The expected output is a verbatim reprint of the lines from the beginning of the data that follows through the line that contains "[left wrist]".

-.-.-

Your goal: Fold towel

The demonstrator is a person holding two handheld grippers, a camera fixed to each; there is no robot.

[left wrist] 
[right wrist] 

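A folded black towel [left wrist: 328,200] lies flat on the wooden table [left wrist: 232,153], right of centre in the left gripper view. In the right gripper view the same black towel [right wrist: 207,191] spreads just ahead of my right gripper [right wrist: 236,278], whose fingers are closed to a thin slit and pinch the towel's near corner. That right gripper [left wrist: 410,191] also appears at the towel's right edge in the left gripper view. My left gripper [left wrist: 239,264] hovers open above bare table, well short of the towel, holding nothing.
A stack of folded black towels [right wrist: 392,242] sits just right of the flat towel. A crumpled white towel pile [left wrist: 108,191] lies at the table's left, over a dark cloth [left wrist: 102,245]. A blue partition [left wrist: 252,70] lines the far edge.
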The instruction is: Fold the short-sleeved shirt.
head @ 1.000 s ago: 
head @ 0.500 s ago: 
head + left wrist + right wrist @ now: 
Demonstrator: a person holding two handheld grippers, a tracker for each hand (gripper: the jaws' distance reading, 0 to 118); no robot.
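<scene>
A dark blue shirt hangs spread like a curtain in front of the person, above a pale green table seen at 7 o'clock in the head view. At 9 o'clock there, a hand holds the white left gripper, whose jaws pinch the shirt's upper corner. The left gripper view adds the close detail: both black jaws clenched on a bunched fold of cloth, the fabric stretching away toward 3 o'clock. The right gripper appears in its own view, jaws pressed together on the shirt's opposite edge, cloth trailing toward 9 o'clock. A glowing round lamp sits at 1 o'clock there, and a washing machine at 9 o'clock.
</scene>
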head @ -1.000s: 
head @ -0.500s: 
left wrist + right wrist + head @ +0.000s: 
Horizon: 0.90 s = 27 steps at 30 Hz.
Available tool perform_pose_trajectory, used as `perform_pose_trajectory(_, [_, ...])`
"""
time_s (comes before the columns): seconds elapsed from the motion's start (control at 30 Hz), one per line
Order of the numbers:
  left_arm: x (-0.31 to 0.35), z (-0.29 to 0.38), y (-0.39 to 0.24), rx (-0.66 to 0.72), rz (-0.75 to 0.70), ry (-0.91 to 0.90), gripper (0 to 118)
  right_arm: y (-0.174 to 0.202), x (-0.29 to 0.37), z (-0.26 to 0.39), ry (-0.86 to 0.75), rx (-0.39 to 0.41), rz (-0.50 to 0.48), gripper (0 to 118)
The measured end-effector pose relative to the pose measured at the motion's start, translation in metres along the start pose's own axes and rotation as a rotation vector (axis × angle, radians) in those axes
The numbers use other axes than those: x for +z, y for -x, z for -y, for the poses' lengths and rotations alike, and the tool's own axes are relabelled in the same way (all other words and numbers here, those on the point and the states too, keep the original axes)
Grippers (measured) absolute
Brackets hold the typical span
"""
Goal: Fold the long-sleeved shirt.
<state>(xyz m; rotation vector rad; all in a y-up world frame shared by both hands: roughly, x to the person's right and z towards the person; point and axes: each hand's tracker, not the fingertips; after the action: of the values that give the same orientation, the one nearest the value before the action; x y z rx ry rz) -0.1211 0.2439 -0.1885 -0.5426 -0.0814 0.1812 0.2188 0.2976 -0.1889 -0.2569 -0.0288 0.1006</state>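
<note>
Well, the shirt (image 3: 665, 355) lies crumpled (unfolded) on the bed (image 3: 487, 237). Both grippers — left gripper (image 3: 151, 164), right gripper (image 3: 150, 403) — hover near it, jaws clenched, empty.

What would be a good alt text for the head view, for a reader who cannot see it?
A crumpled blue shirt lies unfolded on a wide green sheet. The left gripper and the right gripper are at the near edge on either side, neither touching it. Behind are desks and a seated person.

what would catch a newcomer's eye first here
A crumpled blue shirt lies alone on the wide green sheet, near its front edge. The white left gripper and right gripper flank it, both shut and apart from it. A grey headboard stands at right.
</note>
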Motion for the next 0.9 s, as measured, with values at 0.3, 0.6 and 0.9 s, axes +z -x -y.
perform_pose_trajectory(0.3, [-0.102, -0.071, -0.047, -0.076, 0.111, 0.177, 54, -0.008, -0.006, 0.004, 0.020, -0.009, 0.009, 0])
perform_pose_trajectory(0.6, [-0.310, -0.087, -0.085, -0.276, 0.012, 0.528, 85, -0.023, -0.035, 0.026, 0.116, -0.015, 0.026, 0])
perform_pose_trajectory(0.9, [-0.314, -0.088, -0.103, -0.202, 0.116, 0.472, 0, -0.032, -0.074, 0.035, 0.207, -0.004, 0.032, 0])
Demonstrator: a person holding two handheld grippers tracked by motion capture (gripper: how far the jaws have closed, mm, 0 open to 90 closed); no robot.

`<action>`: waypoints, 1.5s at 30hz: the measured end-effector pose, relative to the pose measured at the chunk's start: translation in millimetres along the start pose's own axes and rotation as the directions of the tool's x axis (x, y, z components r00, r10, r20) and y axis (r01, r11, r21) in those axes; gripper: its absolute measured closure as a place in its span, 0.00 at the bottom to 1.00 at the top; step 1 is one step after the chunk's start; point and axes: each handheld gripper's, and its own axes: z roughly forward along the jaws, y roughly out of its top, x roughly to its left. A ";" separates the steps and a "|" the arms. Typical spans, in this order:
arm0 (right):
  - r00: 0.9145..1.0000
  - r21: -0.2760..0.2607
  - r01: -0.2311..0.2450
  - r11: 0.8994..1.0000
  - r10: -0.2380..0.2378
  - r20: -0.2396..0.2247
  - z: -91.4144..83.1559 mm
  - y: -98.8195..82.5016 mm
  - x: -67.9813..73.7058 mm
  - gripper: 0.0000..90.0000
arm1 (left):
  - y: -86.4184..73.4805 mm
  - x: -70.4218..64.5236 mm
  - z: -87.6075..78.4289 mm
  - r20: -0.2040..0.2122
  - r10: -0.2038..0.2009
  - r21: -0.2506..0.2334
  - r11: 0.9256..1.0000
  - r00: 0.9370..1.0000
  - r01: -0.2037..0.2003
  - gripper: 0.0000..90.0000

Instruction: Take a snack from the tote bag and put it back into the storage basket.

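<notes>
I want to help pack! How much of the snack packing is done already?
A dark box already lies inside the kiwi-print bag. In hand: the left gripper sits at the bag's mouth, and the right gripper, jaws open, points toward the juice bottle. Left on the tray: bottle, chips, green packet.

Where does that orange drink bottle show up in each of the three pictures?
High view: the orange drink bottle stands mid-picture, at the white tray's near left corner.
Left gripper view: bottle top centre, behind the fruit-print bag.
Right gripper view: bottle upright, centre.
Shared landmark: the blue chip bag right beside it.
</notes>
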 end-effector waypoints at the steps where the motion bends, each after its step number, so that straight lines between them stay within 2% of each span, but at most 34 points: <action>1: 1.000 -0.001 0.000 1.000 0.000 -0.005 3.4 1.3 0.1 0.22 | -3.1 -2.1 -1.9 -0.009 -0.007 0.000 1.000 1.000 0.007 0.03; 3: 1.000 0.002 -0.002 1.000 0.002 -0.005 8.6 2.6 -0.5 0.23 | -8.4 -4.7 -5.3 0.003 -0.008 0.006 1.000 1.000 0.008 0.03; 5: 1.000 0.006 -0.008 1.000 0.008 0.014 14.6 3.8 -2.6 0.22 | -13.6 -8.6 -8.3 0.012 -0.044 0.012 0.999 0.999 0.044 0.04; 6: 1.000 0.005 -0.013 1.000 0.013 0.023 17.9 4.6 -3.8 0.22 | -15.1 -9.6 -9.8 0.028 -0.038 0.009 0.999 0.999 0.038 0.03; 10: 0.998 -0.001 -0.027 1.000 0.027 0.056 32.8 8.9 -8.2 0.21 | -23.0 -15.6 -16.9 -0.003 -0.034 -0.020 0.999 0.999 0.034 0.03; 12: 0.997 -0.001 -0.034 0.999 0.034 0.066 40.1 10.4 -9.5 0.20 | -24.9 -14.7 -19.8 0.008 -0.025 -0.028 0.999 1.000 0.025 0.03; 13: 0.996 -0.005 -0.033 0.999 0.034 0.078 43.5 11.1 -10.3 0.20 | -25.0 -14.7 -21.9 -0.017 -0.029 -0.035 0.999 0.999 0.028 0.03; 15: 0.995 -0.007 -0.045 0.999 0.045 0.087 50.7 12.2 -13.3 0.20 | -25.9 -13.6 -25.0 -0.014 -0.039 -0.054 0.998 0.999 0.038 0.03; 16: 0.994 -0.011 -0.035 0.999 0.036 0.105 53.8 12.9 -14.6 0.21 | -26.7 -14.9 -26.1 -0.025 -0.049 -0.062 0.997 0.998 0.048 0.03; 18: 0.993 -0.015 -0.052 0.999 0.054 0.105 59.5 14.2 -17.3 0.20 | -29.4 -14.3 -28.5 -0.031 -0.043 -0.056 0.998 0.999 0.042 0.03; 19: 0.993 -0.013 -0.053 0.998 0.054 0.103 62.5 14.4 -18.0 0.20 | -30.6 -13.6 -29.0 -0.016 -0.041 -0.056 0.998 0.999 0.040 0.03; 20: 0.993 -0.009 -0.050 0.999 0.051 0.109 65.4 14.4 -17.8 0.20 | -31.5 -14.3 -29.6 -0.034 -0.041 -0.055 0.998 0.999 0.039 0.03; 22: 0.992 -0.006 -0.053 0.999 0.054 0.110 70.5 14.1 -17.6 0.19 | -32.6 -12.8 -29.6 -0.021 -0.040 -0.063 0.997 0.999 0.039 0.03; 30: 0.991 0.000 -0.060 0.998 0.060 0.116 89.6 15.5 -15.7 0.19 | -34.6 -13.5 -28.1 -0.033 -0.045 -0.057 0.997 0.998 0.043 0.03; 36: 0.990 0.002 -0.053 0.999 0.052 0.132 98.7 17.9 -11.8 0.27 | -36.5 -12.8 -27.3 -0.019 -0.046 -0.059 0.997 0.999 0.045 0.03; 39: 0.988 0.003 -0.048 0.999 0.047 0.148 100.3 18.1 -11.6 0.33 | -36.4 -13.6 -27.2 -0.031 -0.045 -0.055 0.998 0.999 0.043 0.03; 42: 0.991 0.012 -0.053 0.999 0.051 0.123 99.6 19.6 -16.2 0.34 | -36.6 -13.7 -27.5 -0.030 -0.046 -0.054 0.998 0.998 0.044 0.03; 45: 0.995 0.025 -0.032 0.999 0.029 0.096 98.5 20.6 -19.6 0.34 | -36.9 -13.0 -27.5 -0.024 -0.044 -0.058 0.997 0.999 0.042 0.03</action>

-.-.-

__Output of the task__.
Your goal: Fold towel

The demonstrator is a person holding two handheld grippers, a camera fixed to each; there is no robot.

[left wrist] 

This is the complete output.